Data provided:

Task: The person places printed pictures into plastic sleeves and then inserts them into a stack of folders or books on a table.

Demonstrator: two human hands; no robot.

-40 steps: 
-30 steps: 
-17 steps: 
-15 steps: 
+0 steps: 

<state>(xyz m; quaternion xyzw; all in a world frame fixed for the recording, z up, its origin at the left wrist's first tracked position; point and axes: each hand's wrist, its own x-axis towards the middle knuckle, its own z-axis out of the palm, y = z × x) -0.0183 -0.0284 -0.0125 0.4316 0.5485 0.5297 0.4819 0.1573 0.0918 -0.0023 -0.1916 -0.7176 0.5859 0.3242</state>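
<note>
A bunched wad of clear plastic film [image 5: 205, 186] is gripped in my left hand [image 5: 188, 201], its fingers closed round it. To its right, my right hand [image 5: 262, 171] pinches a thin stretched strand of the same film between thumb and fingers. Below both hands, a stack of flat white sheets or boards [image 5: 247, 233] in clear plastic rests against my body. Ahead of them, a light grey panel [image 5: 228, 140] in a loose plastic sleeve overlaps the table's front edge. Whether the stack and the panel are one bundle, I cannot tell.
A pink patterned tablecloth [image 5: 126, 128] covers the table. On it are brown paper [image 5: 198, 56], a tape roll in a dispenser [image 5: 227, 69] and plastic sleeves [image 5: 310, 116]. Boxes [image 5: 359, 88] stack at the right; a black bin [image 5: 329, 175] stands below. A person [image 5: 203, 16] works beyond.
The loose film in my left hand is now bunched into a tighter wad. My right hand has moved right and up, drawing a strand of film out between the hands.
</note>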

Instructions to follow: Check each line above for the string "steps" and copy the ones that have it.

The answer:
-40 steps: 
-30 steps: 
-17 steps: 
-15 steps: 
+0 steps: 

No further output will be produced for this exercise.